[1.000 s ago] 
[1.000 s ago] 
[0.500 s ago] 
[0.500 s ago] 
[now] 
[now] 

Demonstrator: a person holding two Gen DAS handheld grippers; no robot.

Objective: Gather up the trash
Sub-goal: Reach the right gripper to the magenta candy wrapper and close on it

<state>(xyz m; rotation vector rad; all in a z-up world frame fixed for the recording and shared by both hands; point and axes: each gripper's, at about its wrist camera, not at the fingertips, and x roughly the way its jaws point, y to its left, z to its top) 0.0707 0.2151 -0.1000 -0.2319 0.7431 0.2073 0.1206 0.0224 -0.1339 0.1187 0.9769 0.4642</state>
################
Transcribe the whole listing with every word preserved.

**SOLUTION FOR THIS EXERCISE:**
[1.000 s ago] 
[1.000 s ago] 
[0.500 s ago] 
[0.500 s ago] 
[now] 
[now] 

Demonstrator: a person holding two Gen DAS handheld grippers; no robot.

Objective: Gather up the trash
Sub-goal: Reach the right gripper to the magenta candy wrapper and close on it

<state>(xyz m; rotation vector rad; all in a z-up world frame fixed for the recording and shared by both hands; point and axes: each gripper's, at about its wrist camera, not at the fingertips, and x roughly the way its jaws point, y to its left, z to its top) 0.0707 0.2151 -0.1000 -0.2319 0.7431 0.2073 0.1206 0.0224 -0.1339 0.1187 0.9769 0.4642</state>

This output contains the complete answer.